**INSTRUCTIONS TO FOLLOW**
Give a verbatim copy of the lines below, minus the pictures.

**DATA PROVIDED**
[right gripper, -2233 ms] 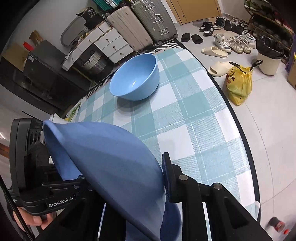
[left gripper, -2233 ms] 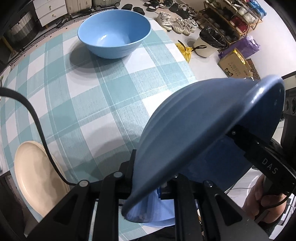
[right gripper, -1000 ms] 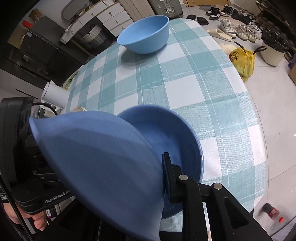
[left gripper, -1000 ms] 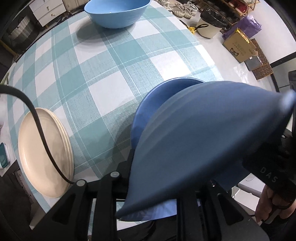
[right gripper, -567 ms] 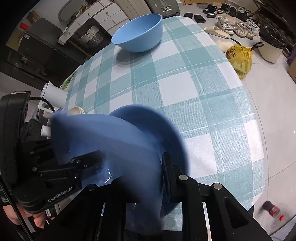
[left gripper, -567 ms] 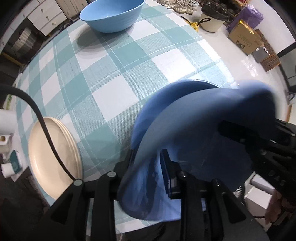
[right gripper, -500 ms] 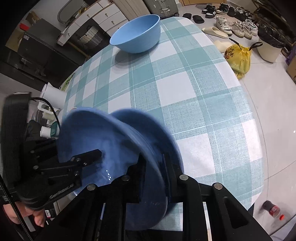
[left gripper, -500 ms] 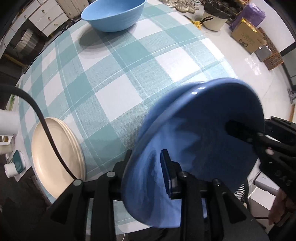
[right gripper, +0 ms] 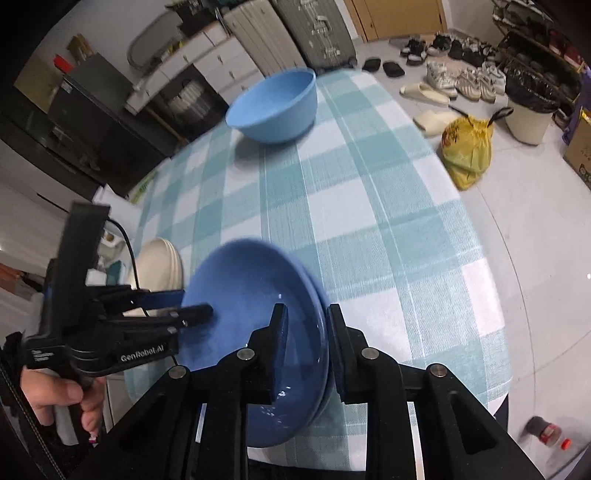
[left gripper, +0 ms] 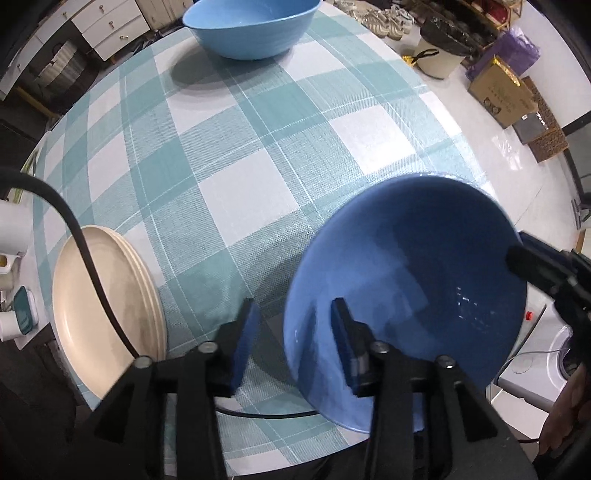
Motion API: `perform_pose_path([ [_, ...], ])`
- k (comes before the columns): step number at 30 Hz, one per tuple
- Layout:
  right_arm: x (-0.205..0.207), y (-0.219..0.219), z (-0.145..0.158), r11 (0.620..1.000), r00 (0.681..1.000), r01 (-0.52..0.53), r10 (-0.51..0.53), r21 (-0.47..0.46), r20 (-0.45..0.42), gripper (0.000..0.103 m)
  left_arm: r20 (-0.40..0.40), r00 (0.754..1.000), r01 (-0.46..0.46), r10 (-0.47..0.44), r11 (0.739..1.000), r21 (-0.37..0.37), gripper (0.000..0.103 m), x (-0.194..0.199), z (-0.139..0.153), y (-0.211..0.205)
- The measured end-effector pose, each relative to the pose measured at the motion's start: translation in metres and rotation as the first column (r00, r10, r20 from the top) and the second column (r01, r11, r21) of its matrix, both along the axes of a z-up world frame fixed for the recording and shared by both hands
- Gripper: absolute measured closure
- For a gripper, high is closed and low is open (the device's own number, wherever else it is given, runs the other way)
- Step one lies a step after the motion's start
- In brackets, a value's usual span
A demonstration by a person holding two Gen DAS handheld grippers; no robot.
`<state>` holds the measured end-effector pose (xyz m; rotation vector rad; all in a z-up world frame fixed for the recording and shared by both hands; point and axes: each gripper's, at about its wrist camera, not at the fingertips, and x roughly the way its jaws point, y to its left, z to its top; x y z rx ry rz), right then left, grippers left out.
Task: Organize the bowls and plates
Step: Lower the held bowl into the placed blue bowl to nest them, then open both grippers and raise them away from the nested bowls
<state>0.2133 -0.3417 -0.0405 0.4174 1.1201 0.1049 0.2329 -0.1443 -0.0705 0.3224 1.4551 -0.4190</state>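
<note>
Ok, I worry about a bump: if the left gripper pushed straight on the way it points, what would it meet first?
Probably the teal-and-white checked tablecloth, just beside the dark blue bowl. The left gripper stands open astride that bowl's rim, so the rim could catch first; depth is unclear.

Deep blue bowl (left gripper: 424, 266) near the tablecloth's (left gripper: 236, 173) front edge; teal-and-white check cloth; cream plates (left gripper: 99, 310) left edge; light blue bowl (left gripper: 255, 26) far edge.
</note>
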Motion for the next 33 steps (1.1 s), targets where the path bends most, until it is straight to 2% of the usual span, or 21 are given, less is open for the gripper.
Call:
perform_pose_path([
  [4,-0.013,0.000,0.017,1.000,0.996,0.006,-0.006,0.001,0.092,0.076,0.041,0.998,-0.040,0.043,0.996,-0.077,0.059,-0.004,0.011,0.013],
  [6,-0.022,0.006,0.027,1.000,0.988,-0.006,0.010,-0.027,0.154,0.063,0.088,0.994,-0.053,0.062,0.993,-0.105,0.057,-0.010,0.019,0.019],
  [8,-0.033,0.014,0.036,0.998,0.977,-0.027,0.038,-0.053,0.210,0.055,0.135,0.988,-0.063,0.081,0.990,-0.128,0.057,-0.019,0.026,0.026],
  [11,-0.049,0.027,0.047,0.995,0.959,-0.050,0.071,-0.084,0.273,0.054,0.182,0.975,-0.087,0.128,0.972,-0.220,0.057,-0.037,0.038,0.039],
  [16,-0.073,0.040,0.052,0.991,0.938,-0.042,0.083,-0.128,0.335,0.053,0.305,0.932,-0.089,0.196,0.939,-0.333,0.056,-0.085,0.062,0.060],
  [20,-0.089,0.043,0.046,0.994,0.926,-0.032,0.067,-0.100,0.371,0.053,0.410,0.876,-0.098,0.252,0.928,-0.360,0.055,-0.115,0.077,0.074],
  [22,-0.097,0.046,0.042,0.994,0.918,-0.029,0.067,-0.102,0.390,0.053,0.449,0.849,-0.109,0.277,0.925,-0.364,0.047,-0.128,0.080,0.079],
  [24,-0.101,0.049,0.037,0.993,0.918,-0.024,0.067,-0.112,0.390,0.053,0.493,0.820,-0.114,0.292,0.927,-0.358,0.046,-0.140,0.081,0.082],
  [27,-0.110,0.050,0.031,0.995,0.916,-0.009,0.048,-0.099,0.397,0.053,0.536,0.797,-0.102,0.278,0.937,-0.335,0.041,-0.155,0.080,0.081],
  [28,-0.114,0.051,0.029,0.996,0.915,-0.007,0.044,-0.092,0.400,0.053,0.538,0.795,-0.103,0.279,0.937,-0.334,0.030,-0.159,0.078,0.081],
  [30,-0.121,0.053,0.028,0.996,0.911,-0.001,0.040,-0.095,0.410,0.053,0.546,0.790,-0.112,0.279,0.941,-0.319,0.016,-0.165,0.073,0.079],
  [32,-0.130,0.058,0.029,0.992,0.898,-0.005,0.060,-0.127,0.435,0.052,0.574,0.770,-0.112,0.279,0.945,-0.309,0.016,-0.172,0.073,0.077],
  [33,-0.136,0.061,0.030,0.990,0.890,-0.002,0.067,-0.143,0.451,0.049,0.580,0.768,-0.101,0.272,0.945,-0.310,0.016,-0.176,0.073,0.076],
])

**EXERCISE OUTPUT**
[right gripper, -2233 ms] 
[left gripper, -2233 ms] 
[right gripper, -1000 ms] 
[left gripper, -1000 ms] 
[right gripper, -567 ms] 
[left gripper, -567 ms] 
[right gripper, -500 ms] 
[left gripper, -500 ms] 
[right gripper, +0 ms] 
[left gripper, +0 ms] 
Motion API: `perform_pose_path([ [_, ...], ])`
- k (comes before the columns): step number at 30 Hz, one per tuple
- Layout:
  right_arm: x (-0.205..0.207), y (-0.219..0.219), z (-0.145..0.158), r11 (0.620..1.000), r00 (0.681..1.000), r01 (-0.52..0.53), r10 (-0.51..0.53), r21 (-0.47..0.46), r20 (-0.45..0.42), gripper (0.000..0.103 m)
  left_arm: r20 (-0.40..0.40), r00 (0.754..1.000), r01 (-0.46..0.46), r10 (-0.47..0.44), r11 (0.739..1.000), r21 (-0.37..0.37), gripper (0.000..0.103 m), x (-0.194..0.199), z (-0.139..0.153), y (-0.211..0.205)
- The measured end-effector pose, each relative to the pose measured at the motion's start: translation in metres and rotation as the first column (r00, r10, r20 from the top) and the second column (r01, r11, r21) of its matrix, both along the axes of a z-up world frame fixed for the recording and shared by both hands
- Gripper: absolute measured closure
- For a gripper, high is closed and low is open (the device's own number, wherever else it is given, runs the other way)
- Step one lies a step after the motion's start
- In brackets, a value's usual span
A demonstration by a person holding two Gen DAS handheld grippers; no robot.
`<state>` holds the measured end-effector pose (xyz m; rotation vector rad; all in a z-up world frame fixed for the recording and shared by both hands; point and axes: each gripper's, at about its wrist camera, not at the fingertips, and x roughly the way its jaws point, y to its left, z to its top; x y z rx ry rz), right then left, grippers left out.
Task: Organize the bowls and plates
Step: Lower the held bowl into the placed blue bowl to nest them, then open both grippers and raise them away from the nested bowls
<state>0.2133 -0.3417 -0.0405 0.4174 1.1201 0.1049 0.2329 -0.1443 -0.0705 0.3224 1.4551 -0.4190</state>
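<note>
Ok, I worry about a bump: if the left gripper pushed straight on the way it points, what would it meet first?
Probably the teal-and-white checked tablecloth, just beside the dark blue bowl. The left gripper stands open astride that bowl's rim, so the rim could catch first; depth is unclear.

Deep blue bowl (left gripper: 424, 266) near the tablecloth's (left gripper: 236, 173) front edge; teal-and-white check cloth; cream plates (left gripper: 99, 310) left edge; light blue bowl (left gripper: 255, 26) far edge.
</note>
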Motion for the next 33 steps (1.1 s), targets where the path bends most, until it is straight to 2% of the usual span, or 21 are given, less is open for the gripper.
Call:
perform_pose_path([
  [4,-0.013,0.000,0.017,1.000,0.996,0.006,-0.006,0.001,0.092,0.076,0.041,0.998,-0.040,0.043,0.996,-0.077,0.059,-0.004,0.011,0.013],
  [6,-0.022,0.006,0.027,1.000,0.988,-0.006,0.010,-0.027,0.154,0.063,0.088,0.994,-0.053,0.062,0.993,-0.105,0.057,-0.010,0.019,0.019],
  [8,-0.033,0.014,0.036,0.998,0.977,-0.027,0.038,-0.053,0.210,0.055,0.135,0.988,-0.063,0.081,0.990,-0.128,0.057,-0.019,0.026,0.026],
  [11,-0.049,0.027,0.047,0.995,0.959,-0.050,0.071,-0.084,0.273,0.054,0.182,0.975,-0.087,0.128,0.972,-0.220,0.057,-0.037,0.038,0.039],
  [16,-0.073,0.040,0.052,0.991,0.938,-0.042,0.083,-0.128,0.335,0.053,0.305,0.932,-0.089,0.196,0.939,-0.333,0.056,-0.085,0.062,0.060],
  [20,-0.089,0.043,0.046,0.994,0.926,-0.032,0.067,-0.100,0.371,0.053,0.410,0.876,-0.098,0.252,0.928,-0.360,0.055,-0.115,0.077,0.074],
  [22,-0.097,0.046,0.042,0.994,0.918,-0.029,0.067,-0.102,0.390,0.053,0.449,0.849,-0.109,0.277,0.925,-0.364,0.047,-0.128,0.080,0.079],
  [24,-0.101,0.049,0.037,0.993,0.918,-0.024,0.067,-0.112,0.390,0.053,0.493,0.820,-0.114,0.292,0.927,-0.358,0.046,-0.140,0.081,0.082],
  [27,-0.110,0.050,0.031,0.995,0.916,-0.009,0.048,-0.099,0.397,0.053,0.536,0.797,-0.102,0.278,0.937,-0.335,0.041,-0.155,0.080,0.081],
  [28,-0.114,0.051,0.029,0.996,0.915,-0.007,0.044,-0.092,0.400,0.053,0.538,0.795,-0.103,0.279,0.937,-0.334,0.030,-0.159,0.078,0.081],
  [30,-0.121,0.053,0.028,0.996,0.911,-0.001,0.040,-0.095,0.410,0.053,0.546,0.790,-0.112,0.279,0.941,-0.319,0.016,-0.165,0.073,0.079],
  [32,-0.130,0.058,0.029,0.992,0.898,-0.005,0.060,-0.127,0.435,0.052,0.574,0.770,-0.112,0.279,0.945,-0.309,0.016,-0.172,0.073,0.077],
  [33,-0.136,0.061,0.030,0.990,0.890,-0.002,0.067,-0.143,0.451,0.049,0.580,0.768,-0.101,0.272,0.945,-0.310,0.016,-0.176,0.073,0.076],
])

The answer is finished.